Problem statement
For the records that follow, please set down exactly the lines between the one holding "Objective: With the" and the one holding "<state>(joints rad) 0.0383", inclusive, and only those.

──────── Data provided ────────

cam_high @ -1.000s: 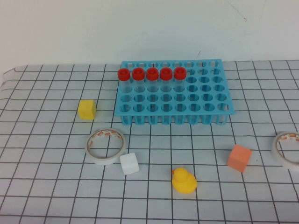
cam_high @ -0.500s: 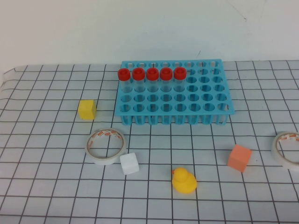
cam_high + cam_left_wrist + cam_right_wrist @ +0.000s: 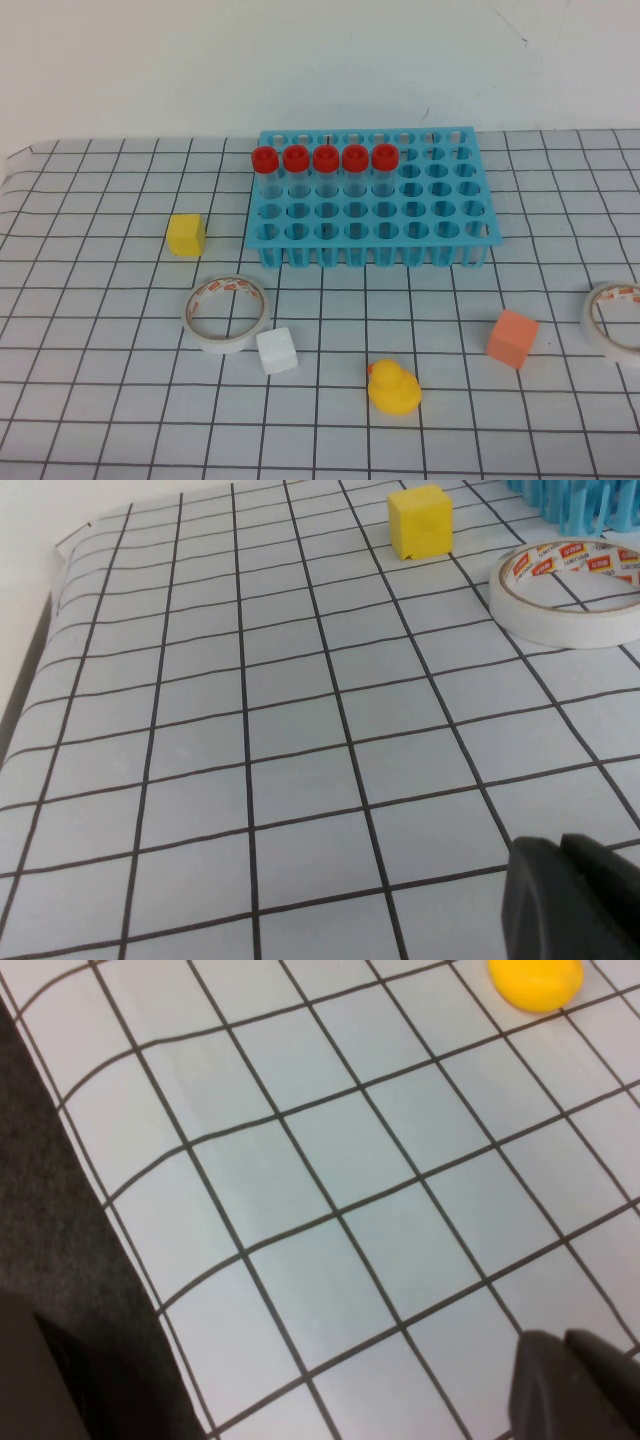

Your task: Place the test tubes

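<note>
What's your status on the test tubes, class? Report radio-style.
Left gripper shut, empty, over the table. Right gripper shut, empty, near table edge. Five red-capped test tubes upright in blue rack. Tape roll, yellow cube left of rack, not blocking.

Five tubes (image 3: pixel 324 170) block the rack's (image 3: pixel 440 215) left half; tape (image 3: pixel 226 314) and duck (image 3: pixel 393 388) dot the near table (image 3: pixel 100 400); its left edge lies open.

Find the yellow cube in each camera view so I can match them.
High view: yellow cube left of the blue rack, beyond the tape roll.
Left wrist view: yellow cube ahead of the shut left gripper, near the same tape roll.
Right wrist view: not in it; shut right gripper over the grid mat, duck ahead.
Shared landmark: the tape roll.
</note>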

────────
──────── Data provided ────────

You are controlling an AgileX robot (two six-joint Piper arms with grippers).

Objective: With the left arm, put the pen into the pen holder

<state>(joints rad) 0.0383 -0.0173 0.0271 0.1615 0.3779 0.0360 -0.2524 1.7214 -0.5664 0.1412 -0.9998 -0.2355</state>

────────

Written reply
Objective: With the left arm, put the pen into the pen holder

<state>(joints rad) 0.0383 -0.0173 0.0271 0.1615 0.3779 0.0360 -0.2524 1.7214 -0.5664 0.1412 -0.9998 -0.2355</state>

No more work remains in this exercise.